Your task –
With pictures left out, write out exactly every line from the start of the data through the one that contains "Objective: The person".
══ Information provided ══
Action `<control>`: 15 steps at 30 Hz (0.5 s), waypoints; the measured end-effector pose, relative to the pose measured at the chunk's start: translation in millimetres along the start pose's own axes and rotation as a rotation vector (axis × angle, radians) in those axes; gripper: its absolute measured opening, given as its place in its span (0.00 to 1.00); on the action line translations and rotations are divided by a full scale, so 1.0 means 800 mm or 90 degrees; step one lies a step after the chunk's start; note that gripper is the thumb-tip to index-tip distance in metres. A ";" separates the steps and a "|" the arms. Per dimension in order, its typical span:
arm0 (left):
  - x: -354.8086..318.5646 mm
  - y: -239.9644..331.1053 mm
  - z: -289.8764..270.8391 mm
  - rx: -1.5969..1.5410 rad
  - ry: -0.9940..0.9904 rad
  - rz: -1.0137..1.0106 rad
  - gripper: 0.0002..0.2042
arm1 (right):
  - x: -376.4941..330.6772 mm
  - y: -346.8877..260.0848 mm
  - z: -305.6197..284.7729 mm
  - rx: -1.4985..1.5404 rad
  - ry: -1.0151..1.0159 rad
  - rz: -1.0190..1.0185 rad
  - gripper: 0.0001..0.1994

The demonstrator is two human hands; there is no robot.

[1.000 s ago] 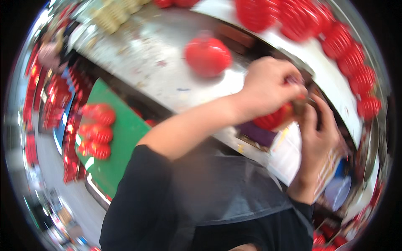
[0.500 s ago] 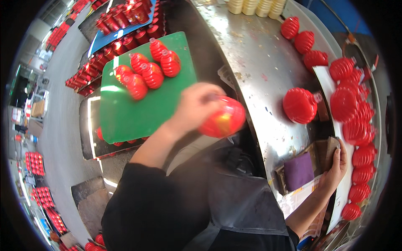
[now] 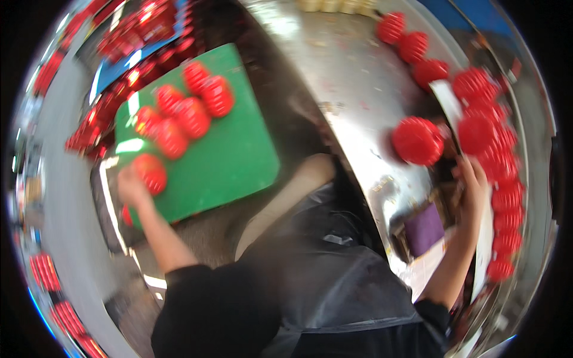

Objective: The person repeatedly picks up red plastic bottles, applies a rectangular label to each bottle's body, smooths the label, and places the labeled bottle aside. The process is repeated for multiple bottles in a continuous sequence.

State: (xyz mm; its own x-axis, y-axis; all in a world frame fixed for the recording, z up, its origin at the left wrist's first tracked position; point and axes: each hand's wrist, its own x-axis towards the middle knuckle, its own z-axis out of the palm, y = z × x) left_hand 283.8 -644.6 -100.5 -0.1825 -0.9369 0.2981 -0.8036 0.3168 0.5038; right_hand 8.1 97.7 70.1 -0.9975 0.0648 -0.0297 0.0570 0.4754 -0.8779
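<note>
My left hand (image 3: 130,186) reaches out to the left and grips a red ribbed ball (image 3: 150,173) at the near left corner of a green board (image 3: 239,161). Several more red ribbed balls (image 3: 191,113) lie in a cluster on that board. My right hand (image 3: 474,179) rests on the shiny metal table (image 3: 352,89) at the right with its fingers apart and nothing in them. It lies just below a row of red balls (image 3: 483,131) along a white strip (image 3: 483,238). A single red ball (image 3: 416,140) sits to its left.
A purple block (image 3: 425,230) lies on the metal table near my right forearm. Racks of red goods (image 3: 137,30) stand beyond the green board and along the left floor (image 3: 45,271). Pale round items (image 3: 334,5) line the table's far edge.
My left hand carried a red ball from the table at the right over to the green board at the left. My right hand stayed at the table and shifted up toward the row of balls.
</note>
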 end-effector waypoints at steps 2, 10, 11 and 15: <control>0.016 -0.014 0.020 -0.005 -0.013 -0.010 0.23 | 0.025 -0.014 0.035 -0.139 0.039 -0.197 0.19; 0.045 -0.041 0.078 -0.079 -0.050 -0.009 0.23 | 0.081 -0.070 0.129 -0.717 -0.012 -0.125 0.22; 0.048 -0.033 0.080 -0.072 -0.060 -0.033 0.24 | 0.078 -0.072 0.129 -0.703 0.007 -0.148 0.20; 0.028 0.005 0.060 0.110 0.103 0.012 0.30 | 0.042 -0.048 0.079 -0.544 -0.008 -0.182 0.15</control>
State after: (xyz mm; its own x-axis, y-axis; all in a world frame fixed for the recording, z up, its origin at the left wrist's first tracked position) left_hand 249.6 -671.3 -130.6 -0.1165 -0.8907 0.4393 -0.8884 0.2912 0.3548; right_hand -29.9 26.2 72.5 -0.9786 -0.1627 0.1259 -0.1855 0.9625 -0.1981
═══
Exercise response –
Action `<control>`: 15 steps at 30 Hz (0.5 s), waypoints; the measured end-effector pose, relative to the pose measured at the chunk's start: translation in millimetres along the start pose's own axes and rotation as a rotation vector (axis × angle, radians) in those axes; gripper: its absolute measured opening, given as its place in its span (0.00 to 1.00); on the action line translations and rotations are divided by a full scale, so 1.0 means 800 mm or 90 degrees; step one lies a step after the chunk's start; note that gripper is the thumb-tip to index-tip distance in metres. A ";" separates the steps and a "|" the arms. Per dimension in order, its typical span:
arm0 (left):
  - x: -354.8086..318.5646 mm
  - y: -239.9644..331.1053 mm
  - z: -289.8764..270.8391 mm
  - rx: -1.5969..1.5410 rad
  - ry: -0.9940..0.9904 rad
  - rz: -1.0137..1.0106 rad
  - gripper: 0.0002..0.2042
arm1 (right):
  - x: -376.4941..330.6772 mm
  - y: -346.8877..260.0848 mm
  - z: -305.6197..284.7729 mm
  - rx: -1.4985..1.5404 rad
  - ry: -1.0151..1.0159 rad
  - rz: -1.0190..1.0185 rad
  - gripper: 0.0001..0.1994

The demonstrator is two human hands; there is no robot.

[1.000 s ago] 
[0.500 s ago] 
[now] 

Objective: The person repeatedly picks up red plastic bottles, applies a rectangular label to each bottle's body, smooths the label, and places the labeled bottle aside. The process is repeated for multiple bottles in a continuous sequence.

The response is complete as it stands.